Что поделаешь, нельзя же из-за этого так бушевать, сердиться на людей и отворачиваться от мира? А ведь всю жизнь-то прежде как одержимый какой лез в чужие дела. И врагов сколько от этого нажил. Враги-то, конечно, люди плохие, а от этого ему не легче, а горше: от вражды хорошего человека беды особой не будет, а плохой-то тебя непременно со света сживет. А Дата на всех – и плохих и хороших – рукой махнул, и на несчастья их тоже. И на полном ходу с дороги своей свернул, да так круто, будто держал свой путь ну хотя бы в Сухуми, а потом вдруг на потийскую дорогу вышел. Знал бы ты, каким он был тогда, перед тем как Мушни Зарандиа с властью его примирил. Конечно, вреда от него не было никому, но если бы при нем самого святого Георгия кинжалом проткнули, он и тогда пальцем бы не пошевелил. Я только про те годы говорю. А мир знаешь как устроен – если я тебе не нужен, так уж ты мне и подавно ни к чему. Увидел народ, что Дата Туташхиа от всех бед человеческих и несправедливостей всех голову воротит, и сам отвернулся от него. Так и не осталось у него в несчастье верных друзей, всех растерял по дороге. А от этого еще пуще ожесточился и рассвирепел наш Дата, но не мог с собой ничего поделать, не понимал, что сам виноват во всем. А Паташидзе эти, Килиа и их подручные, уж на что безмозглые, других таких не сыскать, а все же догадались, где как абрага съесть можно, и начали через своих людей тысячи всяких небылиц о нем распускать, дурные сплетни и слухи. Народ всему верил. И не только верил, но и сам присочинять стал, и такие истории про Дату пошли гулять по свету, что волосы на голове дыбом вставали. Потому-то и не тянуло его к людям, потому и работал не покладая рук… На чем я остановился?
Да, Дата рассказывал так:
– Был конец сентября. Почти восемь месяцев прошло с тех пор, как примирился я с властью. И вот однажды вечером стадо возвращается в деревню, а нашей телочки с ним нет. Эле побежала искать, может, у забора где-нибудь травку щиплет. Нет, не нашла. Тогда на поиски отправился я. Разыскал пастухов, говорят, утром, когда стадо на водопой гнали, вашей телки там не было, мы решили, что она домой убежала. Что делать – ума не приложу. Знаю, сидит сейчас моя Эле на кухне с распущенными волосами, плачет и причитает, бедняжка. По матери родной плакать не пришлось, ее тогда только от груди отняли, по отцу тоже не плакала, семь лет ей было, когда он погиб. А теперь плачет, заливается… Что поделаешь, женщина без слез не может прожить! Не могу же я к ней с пустыми руками вернуться? Обшарил я все овраги вокруг деревни, все кустарники и полянки, на пять-шесть верст все кругом обошел. Ничего нет! Темнеть начало, но ночь была лунной, и я продолжал искать. Как сквозь землю провалилась наша Бочолия. Ничего не сделаешь, надо идти домой. Все как я думал – корова не доена, чурек из печи не вынут. Эле волосы на себе рвет, щеки в кровь исцарапала.

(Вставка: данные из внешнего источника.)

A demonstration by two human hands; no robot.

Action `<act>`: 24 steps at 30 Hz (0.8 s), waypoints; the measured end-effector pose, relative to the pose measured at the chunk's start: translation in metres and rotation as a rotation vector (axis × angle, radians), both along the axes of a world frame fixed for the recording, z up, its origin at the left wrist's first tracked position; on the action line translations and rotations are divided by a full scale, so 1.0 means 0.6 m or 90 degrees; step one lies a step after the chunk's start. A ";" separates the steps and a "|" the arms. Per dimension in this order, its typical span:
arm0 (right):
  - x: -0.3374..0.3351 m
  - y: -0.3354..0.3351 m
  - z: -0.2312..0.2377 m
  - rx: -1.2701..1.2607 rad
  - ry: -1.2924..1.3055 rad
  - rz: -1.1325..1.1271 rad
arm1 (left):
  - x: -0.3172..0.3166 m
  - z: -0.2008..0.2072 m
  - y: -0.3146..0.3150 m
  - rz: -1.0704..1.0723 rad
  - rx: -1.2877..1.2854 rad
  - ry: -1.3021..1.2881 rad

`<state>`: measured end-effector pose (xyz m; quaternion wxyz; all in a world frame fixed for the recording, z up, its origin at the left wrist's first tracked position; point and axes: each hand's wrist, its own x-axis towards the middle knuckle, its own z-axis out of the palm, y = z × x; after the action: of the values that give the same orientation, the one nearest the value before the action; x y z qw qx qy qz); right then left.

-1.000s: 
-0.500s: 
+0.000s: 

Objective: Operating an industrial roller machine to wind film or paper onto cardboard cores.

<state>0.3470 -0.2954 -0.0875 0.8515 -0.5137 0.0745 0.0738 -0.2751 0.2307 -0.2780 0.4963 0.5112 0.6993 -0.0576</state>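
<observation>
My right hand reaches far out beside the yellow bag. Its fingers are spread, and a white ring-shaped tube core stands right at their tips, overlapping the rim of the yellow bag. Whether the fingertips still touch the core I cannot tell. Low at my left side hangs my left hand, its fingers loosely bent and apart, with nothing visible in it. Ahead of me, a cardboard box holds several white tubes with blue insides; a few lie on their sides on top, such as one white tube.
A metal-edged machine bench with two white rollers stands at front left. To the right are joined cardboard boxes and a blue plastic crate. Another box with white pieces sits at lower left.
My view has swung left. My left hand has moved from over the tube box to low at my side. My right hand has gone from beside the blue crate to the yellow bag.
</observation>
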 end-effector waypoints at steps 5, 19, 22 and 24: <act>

– Как тебе не стыдно! – рассердился я. – Столько у нас потерь было, все стадо теряли – не раз и не два. А тут – теленок. И не пропал он, уверен я. Вот увидишь, завтра я найду его, выйду пораньше и найду.
Слова мои на нее не произвели впечатления. Заперлась в своей комнате, до утра простояла на коленях перед иконой Святого Георгия, плакала и молилась. Ее горе и мне не дало сомкнуть глаз до утра.
– Святой Георгий Илорский! – доносился ко мне ее голос. – Прости, что произношу имя твое, великий бог Туташха! Молю тебя, обрати свой взор к моему Дате, помоги ему в беде!
Чуть свет я был на ногах, собрал себе на дорогу еды, пытаясь успокоить Эле, уговорить, что не вернусь без Бочолии, что раз святой Георгий Илорский послал ее нам как добрую примету, то не может же она пропасть. Я был уверен, что управлюсь очень быстро, но снова начало темнеть, а я не напал даже на след нашей телочки.
Теперь и я понимал, что ее украли. Если б растерзал ее зверь какой, не мог же он утащить ее на спине, ведь телка уже шестимесячная. Даже здоровенный волк, и тот оттащит чуть-чуть в сторону, чтобы место было поукромней, чтобы мог он насытиться, а потом или бросит ее, или зароет в землю. Но как я ни искал, нигде следов задранной телки обнаружить не мог. Значит, украли – и все. Но кто, интересно, все-таки мог решиться на то, чтобы украсть у меня? Именно у меня… Ведь про меня столько всего наврали, что люди бояться должны со мной связываться. Я и сам пугался этих рассказов…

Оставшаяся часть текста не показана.